Instructions to follow -
Search the material below for the string "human" and extract each line that has it.

Record set -
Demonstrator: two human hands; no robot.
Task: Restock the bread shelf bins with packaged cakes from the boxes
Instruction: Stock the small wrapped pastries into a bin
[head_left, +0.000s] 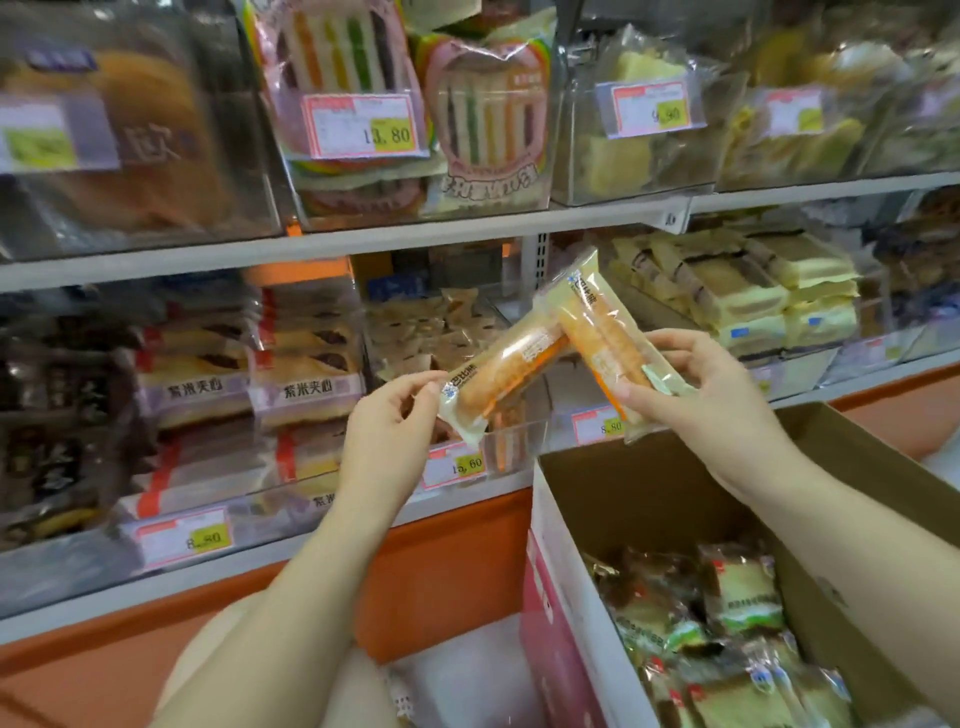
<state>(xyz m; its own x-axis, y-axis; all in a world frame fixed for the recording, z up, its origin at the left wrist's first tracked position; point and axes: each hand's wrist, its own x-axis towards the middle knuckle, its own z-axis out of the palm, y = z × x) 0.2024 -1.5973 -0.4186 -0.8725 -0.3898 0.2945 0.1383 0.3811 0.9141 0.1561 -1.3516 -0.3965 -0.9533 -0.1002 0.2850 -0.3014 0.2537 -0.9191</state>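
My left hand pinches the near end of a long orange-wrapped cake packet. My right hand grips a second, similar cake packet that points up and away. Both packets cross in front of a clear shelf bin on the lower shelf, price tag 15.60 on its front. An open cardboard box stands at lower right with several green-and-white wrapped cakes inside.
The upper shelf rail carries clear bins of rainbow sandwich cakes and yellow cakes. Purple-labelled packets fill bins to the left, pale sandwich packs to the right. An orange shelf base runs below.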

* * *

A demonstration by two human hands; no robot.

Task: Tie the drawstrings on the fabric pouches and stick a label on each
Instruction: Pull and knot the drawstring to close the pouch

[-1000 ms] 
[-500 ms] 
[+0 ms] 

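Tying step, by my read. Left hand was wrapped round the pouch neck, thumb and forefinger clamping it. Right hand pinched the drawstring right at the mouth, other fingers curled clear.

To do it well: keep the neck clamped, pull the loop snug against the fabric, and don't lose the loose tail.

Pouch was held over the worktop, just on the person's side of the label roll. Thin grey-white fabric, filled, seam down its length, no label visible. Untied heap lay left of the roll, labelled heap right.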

Response -
Demonstrator: two human hands; no robot.
A demonstration by two human hands; no robot.

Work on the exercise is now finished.